_EXERCISE GOAL_
Copy, from the entries below, each line where the word "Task" can be found.

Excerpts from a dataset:
####################

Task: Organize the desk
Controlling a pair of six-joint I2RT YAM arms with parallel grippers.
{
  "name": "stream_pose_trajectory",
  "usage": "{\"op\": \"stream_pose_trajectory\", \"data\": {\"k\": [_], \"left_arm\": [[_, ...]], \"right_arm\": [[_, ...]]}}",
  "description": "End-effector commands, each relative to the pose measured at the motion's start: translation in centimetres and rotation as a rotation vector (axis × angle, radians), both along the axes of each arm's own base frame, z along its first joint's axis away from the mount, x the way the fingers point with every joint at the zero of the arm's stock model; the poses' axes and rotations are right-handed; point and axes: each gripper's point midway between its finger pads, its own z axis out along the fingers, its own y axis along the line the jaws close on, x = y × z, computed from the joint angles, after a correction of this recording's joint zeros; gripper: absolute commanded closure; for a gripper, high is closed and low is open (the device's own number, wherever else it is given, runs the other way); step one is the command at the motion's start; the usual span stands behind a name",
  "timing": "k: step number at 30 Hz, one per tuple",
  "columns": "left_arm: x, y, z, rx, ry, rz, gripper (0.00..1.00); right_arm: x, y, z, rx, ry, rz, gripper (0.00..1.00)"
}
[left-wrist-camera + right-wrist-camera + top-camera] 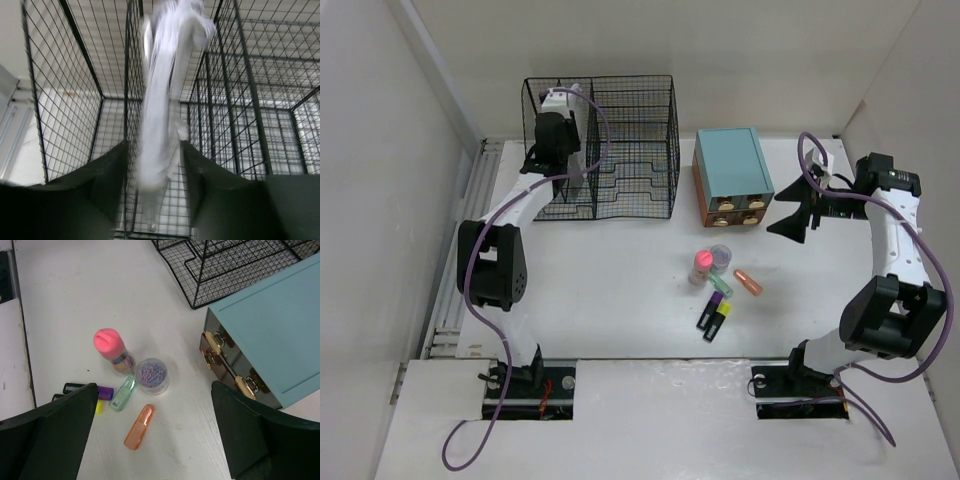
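Note:
On the white desk [620, 290] lies a cluster: a pink-capped jar [701, 265] [109, 342], a clear tub of paper clips [720, 255] [152, 375], a green case [123, 392], an orange case [748, 282] [140, 426] and two highlighters [713, 318]. My right gripper [790, 210] [154, 405] hovers open above them, holding nothing. My left gripper [560, 105] [154, 150] is over the black wire rack [630, 150]. A blurred white paper bundle [165, 90] hangs between its parted fingers, inside a rack slot, with a gap at the left finger.
A teal drawer box [730, 170] [270, 340] with gold handles stands right of the rack. A grey ribbed rail [455, 260] runs along the desk's left edge. White walls enclose the back and sides. The arm bases sit in two cut-outs at the near edge.

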Motion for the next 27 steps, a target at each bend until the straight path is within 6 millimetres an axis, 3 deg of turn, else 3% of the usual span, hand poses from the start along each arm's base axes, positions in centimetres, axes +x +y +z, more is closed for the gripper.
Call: {"op": "stream_pose_trajectory", "data": {"k": [1,2,3,6,9,10,12,14,15,17,18,19,20,21,22,23,24,25,26,27], "left_arm": [[-0.4,0.1,9.3,-0.069,-0.24,0.001,0.57],[-0.4,0.3,9.3,-0.068,-0.24,0.01,0.36],[-0.7,0.3,9.9,-0.07,-0.251,0.01,0.31],[-1.1,0.9,11.5,-0.073,-0.281,0.034,0.25],[-2.2,1.3,14.3,-0.102,-0.336,0.055,0.24],[-3.1,1.4,16.1,-0.121,-0.369,0.055,0.26],[-4.3,1.8,18.2,-0.156,-0.402,0.07,0.46],[-6.8,2.2,21.2,-0.212,-0.443,0.079,0.9],[-7.9,2.5,22.4,-0.246,-0.462,0.089,1.0],[-11.0,1.7,24.2,-0.349,-0.501,0.028,1.0],[-12.0,1.1,24.4,-0.383,-0.497,-0.011,1.0],[-13.0,-0.6,24.8,-0.413,-0.491,-0.114,0.98],[-13.7,-1.6,23.9,-0.438,-0.453,-0.162,0.9],[-15.4,-2.9,24.6,-0.494,-0.448,-0.228,0.82],[-16.5,-4.8,24.3,-0.514,-0.415,-0.326,0.74],[-17.2,-5.6,24.0,-0.525,-0.398,-0.374,0.53],[-18.5,-6.8,24.0,-0.528,-0.383,-0.434,0.44],[-19.6,-8.9,22.9,-0.531,-0.327,-0.523,0.38],[-20.4,-9.7,22.6,-0.525,-0.304,-0.558,0.33],[-20.7,-10.4,21.7,-0.515,-0.267,-0.572,0.3]], "right_arm": [[-0.1,0.3,1.0,0.033,-0.036,0.018,0.0],[-0.1,0.3,1.0,0.033,-0.036,0.018,0.0],[-0.1,0.3,1.0,0.033,-0.036,0.018,0.0],[-0.1,0.3,1.0,0.033,-0.036,0.018,0.0],[-0.1,0.3,1.0,0.033,-0.036,0.018,0.0],[-0.1,0.3,1.0,0.033,-0.036,0.018,0.0],[-0.1,0.3,1.0,0.033,-0.036,0.018,0.0],[0.0,0.3,1.2,0.03,-0.045,0.018,0.0],[0.0,0.0,1.2,0.035,-0.031,0.005,0.0],[0.8,-0.3,1.3,0.045,0.009,-0.034,0.02],[1.1,-0.4,0.9,0.048,0.031,-0.052,0.08],[1.6,-0.8,0.4,0.036,0.055,-0.079,0.21],[3.1,-1.5,0.9,0.003,-0.017,-0.111,0.31],[3.2,-1.7,0.3,0.037,0.09,-0.187,0.42],[3.7,-2.8,0.5,-0.03,0.063,-0.279,0.65],[5.9,-3.2,1.9,-0.078,-0.063,-0.343,0.74],[6.4,-3.4,2.6,-0.076,-0.05,-0.449,0.79],[5.8,-3.5,3.5,-0.133,-0.133,-0.521,0.81],[7.2,-3.8,4.7,-0.232,-0.243,-0.653,0.81],[7.2,-3.7,5.3,-0.264,-0.292,-0.725,0.75]]}}
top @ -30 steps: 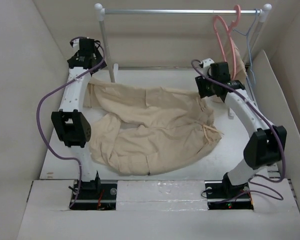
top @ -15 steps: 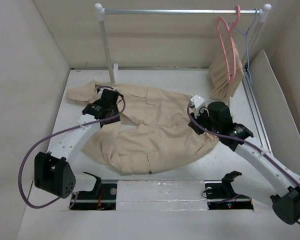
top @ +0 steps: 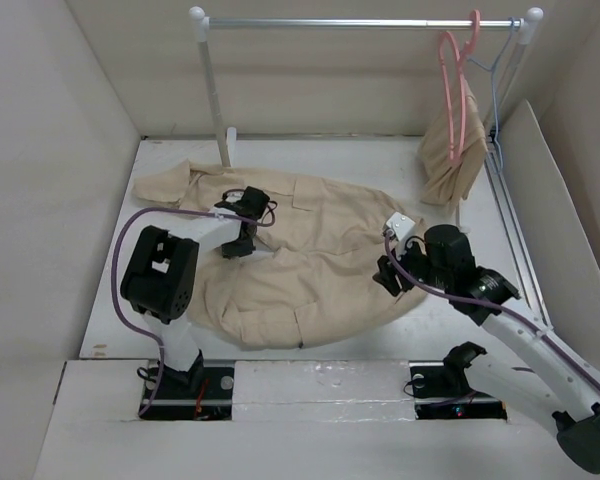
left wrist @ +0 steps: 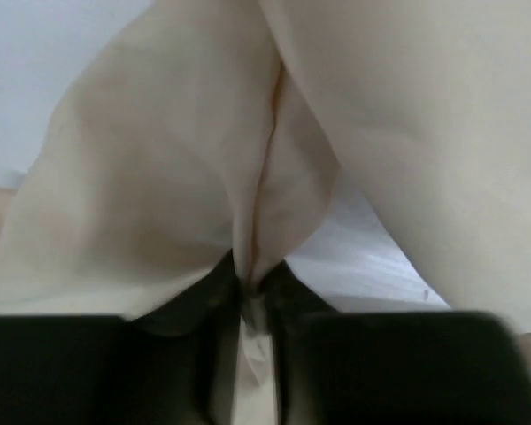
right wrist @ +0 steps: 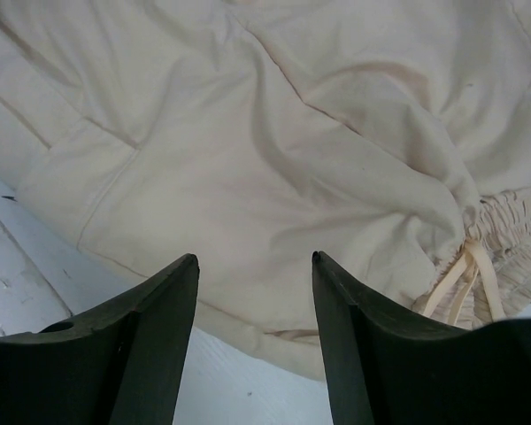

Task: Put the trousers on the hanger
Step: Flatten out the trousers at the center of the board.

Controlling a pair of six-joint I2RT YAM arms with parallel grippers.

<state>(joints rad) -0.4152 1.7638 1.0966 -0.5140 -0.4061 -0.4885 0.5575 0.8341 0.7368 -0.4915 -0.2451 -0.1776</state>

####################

_WRITTEN SOLUTION_
Task: Organize the desk
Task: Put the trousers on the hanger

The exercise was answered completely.